My own story, which will seem silly to some, but here it goes: I'm 26. So my relationship with drinking is only about 14 years old. The last five years or so is when I've come to terms that I do have a soft addiction to alcohol. Watching this movies was sobering to me. I watched things when I was younger that were very much "Look-how-cool-we-are--romanticizing of alcohol" and I watched this two months ago one night and realized what bottom could look like and how I don't want to get there. My mother told me in college once, "don't become an alcoholic because you have to quit drinking forever." I've been made aware by disastrous nights, some that were no more than me, the glowing light of my laptop, and a whole bottle of booze. Gaining knowledge of what life is like when this soft addiction becomes a hard one at my age feels like an invaluable lesson. I've eased up on my drinking, it's not every day and it's no longer a liter of liquor per night. I'm pretty grateful to this movie and also to some of the worst mornings I've ever had for getting me here.

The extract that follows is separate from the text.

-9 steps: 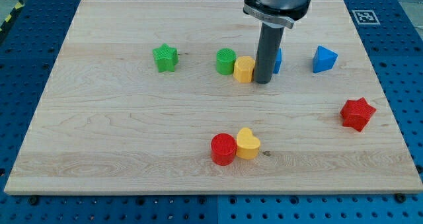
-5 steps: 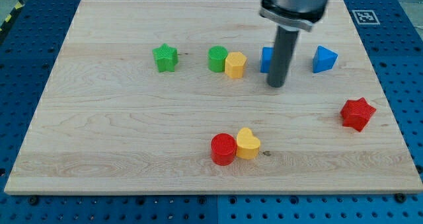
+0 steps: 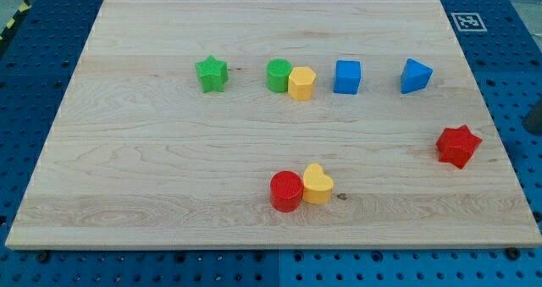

Also, I'm a writer and already I've learned that lesson that writing after a night of drinking (or writing while drinking) is nearly an impossibility for productivity; I'm best at writing first thing in the morning with a clear head, so it just feels better.

 

 

All of that aside, Billy Wilder is one of my favorite directors. A Canon with many Wilder's is a better canon. The way I see The Canon is if modern civilization crumbles and find one screen and a thumb drive with all of these movies on it, what are we communicating about film, art, and more importantly humanity. This is a must because Wilder did it in a way that most modern storytellers just can not. Alcoholism is a major cultural issue, and it is also prevalent in many stories (think about every TV pilot that introduces the alcoholic character), this movie introduces the issue, presents it in an honest way, and the cultural context of 1945 strengthens its legacy.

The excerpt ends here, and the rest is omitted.